◆ Task directions ◆
Find the number of lines in these records where the word "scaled" appears. Reply with that number and nothing more.

◆ Available data ◆
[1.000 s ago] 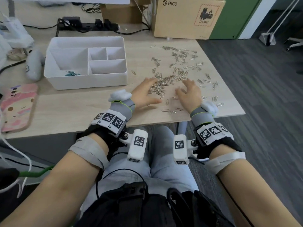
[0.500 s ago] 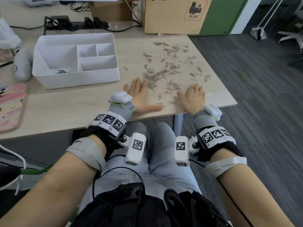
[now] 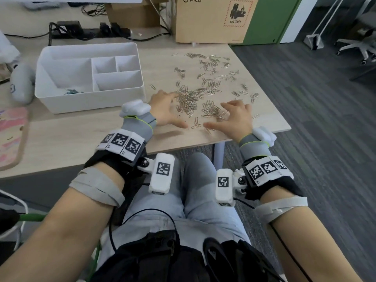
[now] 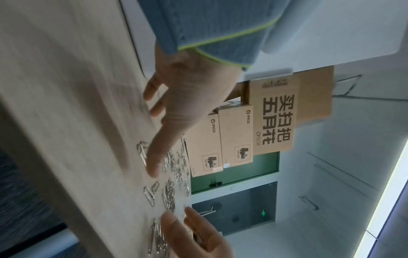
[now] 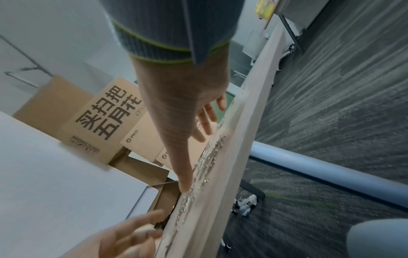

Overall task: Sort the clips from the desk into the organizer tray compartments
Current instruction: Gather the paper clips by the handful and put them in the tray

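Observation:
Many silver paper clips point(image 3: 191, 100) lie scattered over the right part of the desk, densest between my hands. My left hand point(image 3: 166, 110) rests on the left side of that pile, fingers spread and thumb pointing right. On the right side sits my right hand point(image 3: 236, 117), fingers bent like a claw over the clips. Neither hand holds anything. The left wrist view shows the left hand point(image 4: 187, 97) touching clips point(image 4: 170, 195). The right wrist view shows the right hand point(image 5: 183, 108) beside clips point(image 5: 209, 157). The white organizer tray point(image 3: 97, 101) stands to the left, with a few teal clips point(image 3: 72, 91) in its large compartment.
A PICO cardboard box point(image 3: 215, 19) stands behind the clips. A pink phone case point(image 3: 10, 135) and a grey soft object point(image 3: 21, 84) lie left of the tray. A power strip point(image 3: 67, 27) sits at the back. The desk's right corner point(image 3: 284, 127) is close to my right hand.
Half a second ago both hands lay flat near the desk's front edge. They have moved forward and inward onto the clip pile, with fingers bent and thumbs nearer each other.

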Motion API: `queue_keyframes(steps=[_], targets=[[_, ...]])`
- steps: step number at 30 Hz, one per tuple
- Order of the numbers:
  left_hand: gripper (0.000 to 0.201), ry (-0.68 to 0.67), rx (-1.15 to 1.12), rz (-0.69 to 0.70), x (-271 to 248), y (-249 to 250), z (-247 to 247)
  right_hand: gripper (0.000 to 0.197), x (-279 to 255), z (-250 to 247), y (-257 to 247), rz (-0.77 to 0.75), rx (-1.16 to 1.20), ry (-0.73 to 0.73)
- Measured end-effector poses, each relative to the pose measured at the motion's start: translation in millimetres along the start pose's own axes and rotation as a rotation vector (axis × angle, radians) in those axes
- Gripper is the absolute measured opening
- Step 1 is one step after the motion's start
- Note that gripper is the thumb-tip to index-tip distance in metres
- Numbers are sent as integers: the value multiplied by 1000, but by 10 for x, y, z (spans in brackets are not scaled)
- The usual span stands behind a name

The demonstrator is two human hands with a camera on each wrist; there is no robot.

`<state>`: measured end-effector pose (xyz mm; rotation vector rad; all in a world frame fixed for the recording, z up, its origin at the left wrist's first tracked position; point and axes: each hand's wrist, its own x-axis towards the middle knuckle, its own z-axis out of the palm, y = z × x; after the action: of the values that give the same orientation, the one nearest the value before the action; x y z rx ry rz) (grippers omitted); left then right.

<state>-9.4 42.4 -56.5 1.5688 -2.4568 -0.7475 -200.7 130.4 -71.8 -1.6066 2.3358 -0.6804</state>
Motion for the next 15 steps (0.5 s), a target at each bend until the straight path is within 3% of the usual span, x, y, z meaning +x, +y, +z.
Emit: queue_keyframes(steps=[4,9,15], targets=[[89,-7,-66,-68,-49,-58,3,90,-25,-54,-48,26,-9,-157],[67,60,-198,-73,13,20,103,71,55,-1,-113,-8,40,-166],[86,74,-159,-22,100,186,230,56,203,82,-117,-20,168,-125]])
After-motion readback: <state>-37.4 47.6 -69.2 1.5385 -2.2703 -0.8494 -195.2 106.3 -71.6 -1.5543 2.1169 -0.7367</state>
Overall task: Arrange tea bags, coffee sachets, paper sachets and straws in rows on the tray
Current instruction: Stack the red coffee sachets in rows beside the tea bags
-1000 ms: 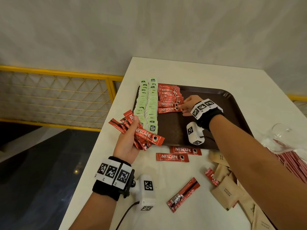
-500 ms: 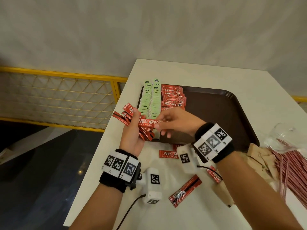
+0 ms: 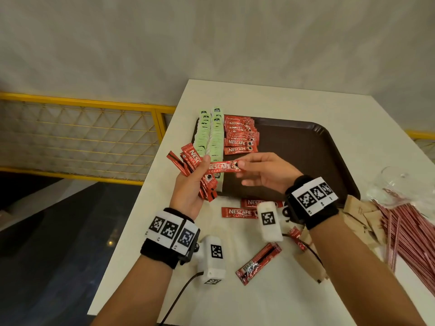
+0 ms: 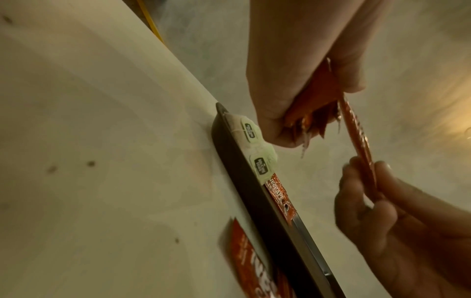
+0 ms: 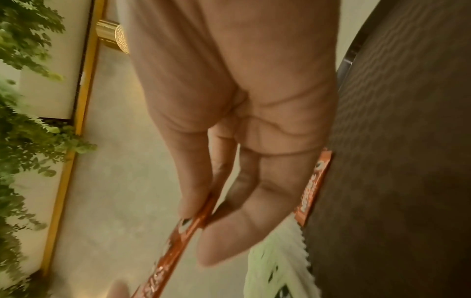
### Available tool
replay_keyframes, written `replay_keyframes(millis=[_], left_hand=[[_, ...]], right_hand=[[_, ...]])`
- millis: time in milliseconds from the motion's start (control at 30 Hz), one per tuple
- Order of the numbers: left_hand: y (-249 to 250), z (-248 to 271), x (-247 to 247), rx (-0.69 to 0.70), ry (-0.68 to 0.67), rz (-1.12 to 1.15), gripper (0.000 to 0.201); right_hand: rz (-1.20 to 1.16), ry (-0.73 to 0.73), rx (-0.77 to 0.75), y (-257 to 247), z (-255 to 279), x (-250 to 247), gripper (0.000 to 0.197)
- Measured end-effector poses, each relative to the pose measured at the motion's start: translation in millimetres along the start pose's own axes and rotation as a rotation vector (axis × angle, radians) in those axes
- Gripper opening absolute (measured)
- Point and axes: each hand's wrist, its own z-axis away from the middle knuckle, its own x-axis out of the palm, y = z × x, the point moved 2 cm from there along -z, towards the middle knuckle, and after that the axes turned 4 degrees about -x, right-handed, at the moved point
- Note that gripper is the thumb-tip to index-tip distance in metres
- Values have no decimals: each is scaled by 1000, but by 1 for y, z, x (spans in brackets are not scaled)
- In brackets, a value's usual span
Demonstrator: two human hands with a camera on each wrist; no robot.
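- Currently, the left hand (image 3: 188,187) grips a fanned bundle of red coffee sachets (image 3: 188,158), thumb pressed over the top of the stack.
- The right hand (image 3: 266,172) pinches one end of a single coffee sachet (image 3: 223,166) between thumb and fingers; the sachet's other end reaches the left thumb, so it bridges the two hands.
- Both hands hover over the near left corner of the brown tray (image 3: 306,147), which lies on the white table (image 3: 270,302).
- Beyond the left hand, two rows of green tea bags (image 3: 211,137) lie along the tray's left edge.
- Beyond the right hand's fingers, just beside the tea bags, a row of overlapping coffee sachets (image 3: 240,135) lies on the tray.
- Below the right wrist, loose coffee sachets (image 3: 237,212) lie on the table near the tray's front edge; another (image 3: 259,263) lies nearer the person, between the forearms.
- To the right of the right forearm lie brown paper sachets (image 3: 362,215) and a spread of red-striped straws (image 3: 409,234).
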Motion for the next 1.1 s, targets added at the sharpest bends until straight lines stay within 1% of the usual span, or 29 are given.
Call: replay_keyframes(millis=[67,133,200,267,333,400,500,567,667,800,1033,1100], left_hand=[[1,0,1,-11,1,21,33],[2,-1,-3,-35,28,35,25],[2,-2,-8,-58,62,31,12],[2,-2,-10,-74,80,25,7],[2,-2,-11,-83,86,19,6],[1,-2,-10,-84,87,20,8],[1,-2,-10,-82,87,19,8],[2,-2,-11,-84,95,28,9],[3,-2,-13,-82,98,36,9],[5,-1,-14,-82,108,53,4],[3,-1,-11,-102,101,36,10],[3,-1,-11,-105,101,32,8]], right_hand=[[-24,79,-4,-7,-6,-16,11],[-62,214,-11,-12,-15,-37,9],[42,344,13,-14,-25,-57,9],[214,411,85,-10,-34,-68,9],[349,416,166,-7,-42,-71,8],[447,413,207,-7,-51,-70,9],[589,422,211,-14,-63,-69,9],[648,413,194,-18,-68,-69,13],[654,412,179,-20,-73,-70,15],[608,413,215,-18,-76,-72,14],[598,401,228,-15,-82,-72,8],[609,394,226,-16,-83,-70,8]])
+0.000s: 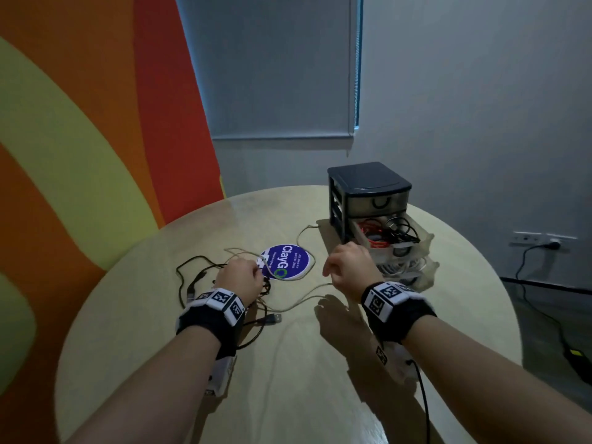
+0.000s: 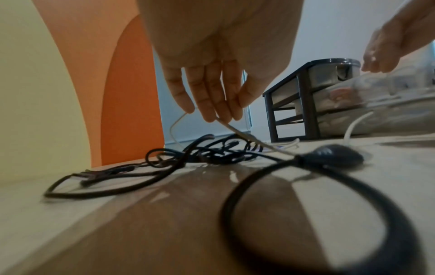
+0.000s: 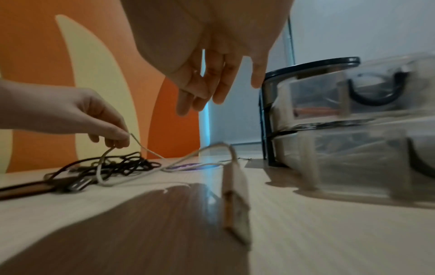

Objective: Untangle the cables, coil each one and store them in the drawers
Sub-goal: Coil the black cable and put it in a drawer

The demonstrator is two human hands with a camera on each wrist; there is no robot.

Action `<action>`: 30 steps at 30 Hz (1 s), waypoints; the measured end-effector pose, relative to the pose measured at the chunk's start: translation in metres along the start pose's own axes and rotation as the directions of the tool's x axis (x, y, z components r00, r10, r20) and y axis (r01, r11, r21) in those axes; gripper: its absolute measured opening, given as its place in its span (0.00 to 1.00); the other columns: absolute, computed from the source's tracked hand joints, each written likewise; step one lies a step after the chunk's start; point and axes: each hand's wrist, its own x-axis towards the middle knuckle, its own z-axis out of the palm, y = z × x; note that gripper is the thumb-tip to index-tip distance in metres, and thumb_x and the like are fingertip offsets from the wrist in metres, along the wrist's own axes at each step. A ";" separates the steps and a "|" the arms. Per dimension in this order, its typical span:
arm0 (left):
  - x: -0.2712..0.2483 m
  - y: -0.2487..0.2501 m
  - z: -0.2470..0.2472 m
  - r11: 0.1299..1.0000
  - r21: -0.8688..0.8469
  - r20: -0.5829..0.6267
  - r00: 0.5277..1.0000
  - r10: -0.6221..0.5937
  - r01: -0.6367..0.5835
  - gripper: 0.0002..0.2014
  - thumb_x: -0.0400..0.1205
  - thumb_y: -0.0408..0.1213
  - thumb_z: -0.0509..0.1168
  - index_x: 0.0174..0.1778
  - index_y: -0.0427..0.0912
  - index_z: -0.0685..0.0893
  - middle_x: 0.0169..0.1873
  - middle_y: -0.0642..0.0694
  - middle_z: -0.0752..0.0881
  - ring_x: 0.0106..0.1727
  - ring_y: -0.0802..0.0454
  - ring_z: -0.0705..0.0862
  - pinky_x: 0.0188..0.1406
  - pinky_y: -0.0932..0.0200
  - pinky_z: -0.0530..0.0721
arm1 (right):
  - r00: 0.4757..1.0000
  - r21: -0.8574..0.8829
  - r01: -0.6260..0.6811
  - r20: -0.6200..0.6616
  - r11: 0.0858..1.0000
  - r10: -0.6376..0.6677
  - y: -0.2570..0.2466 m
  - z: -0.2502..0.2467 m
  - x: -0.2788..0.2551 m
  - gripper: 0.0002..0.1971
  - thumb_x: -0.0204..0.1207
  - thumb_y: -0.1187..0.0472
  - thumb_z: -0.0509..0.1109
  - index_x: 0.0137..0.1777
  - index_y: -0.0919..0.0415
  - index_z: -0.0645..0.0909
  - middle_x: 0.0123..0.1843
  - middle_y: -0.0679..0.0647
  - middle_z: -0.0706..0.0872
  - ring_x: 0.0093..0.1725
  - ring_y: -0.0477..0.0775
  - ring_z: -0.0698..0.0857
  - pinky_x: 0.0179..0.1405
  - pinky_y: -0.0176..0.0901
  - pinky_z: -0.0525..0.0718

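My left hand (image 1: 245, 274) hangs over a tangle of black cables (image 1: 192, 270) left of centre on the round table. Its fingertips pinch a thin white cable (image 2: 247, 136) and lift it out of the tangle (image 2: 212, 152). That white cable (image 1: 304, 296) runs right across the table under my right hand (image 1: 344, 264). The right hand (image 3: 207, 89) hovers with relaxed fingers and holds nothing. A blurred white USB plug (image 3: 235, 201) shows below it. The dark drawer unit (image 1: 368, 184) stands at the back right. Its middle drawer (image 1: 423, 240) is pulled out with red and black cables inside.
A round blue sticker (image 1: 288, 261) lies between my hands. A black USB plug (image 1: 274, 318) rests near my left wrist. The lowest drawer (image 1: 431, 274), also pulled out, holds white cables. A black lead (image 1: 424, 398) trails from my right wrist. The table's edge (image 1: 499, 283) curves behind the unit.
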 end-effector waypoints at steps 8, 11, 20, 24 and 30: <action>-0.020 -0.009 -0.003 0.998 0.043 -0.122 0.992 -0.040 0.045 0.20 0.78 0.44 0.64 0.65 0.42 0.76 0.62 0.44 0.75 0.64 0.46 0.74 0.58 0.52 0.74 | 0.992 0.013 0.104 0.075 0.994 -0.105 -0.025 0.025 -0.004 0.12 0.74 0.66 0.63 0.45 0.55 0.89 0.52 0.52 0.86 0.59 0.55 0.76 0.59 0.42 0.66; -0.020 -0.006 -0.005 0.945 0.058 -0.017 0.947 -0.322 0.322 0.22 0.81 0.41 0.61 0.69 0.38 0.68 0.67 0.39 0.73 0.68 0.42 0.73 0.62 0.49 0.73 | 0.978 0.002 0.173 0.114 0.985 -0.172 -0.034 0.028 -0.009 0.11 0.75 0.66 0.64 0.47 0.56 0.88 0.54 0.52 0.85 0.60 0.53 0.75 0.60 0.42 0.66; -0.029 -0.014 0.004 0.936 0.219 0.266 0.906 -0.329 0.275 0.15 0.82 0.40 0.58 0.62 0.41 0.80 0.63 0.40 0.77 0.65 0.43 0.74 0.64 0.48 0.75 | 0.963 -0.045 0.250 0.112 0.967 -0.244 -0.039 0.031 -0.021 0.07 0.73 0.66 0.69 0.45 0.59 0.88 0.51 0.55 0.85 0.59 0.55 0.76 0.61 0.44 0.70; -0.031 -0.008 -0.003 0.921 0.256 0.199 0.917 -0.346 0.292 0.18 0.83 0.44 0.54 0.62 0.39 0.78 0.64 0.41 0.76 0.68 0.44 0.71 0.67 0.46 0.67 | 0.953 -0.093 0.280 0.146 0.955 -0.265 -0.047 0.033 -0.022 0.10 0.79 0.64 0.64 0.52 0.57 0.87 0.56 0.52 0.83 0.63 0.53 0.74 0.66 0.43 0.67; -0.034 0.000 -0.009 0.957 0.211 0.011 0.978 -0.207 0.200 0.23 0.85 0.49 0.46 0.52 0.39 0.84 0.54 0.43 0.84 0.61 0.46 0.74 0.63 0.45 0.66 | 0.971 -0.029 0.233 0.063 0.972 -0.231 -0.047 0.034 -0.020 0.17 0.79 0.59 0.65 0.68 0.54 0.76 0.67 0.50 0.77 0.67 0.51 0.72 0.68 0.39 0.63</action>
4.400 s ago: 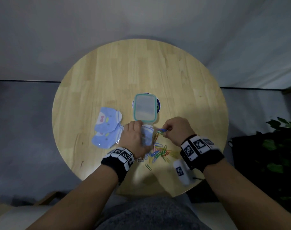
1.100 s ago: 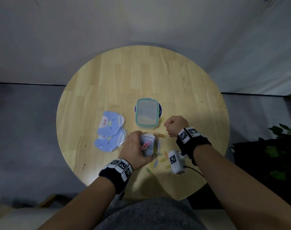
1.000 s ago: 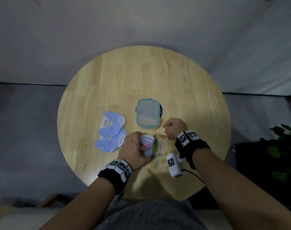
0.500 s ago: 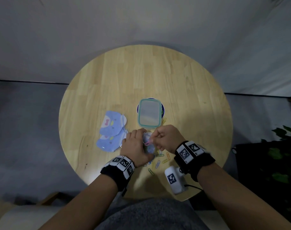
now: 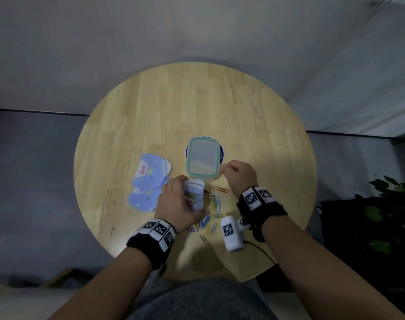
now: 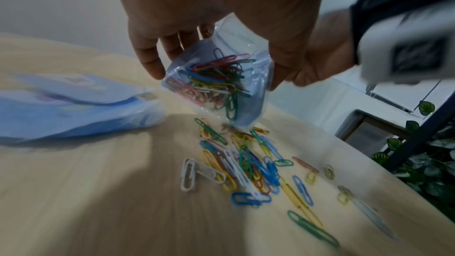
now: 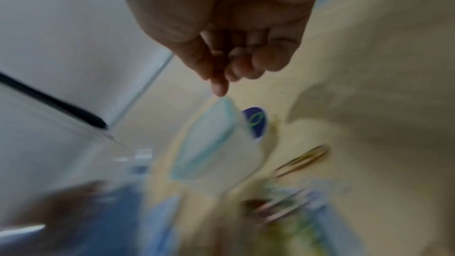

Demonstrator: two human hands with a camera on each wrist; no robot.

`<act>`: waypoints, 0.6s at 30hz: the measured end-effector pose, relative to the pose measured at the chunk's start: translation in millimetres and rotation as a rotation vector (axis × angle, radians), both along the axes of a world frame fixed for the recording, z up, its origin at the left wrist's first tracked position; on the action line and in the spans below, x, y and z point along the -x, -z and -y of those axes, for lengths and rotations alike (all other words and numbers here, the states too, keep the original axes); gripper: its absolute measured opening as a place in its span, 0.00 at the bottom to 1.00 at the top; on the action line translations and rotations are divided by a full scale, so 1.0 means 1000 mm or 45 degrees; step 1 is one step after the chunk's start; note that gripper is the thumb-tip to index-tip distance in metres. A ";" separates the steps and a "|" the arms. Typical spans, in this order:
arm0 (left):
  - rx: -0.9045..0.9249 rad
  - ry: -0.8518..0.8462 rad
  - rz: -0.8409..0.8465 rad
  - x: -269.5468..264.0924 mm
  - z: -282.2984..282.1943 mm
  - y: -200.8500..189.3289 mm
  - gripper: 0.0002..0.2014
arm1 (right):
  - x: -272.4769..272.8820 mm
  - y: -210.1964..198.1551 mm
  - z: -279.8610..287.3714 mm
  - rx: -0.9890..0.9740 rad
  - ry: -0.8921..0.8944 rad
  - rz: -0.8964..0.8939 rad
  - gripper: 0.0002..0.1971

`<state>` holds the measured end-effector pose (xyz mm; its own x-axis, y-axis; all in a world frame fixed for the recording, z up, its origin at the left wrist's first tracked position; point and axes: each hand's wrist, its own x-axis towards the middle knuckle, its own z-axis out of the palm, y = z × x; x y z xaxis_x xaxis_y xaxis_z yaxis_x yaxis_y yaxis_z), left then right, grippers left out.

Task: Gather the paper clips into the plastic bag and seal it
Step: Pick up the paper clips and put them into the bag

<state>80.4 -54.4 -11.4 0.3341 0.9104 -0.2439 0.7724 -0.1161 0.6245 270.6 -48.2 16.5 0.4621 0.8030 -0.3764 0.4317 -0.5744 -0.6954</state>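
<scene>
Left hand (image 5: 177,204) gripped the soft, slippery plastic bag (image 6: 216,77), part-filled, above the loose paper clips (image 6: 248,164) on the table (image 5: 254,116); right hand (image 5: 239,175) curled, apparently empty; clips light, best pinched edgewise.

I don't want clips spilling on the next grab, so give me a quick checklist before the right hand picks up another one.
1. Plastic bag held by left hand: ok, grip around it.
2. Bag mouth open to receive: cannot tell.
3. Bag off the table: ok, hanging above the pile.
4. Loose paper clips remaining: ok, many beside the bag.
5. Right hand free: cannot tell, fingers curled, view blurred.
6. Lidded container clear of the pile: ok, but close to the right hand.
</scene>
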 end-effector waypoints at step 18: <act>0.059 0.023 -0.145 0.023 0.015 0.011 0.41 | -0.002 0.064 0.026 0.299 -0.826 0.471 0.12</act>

◆ Solution for this task ◆
2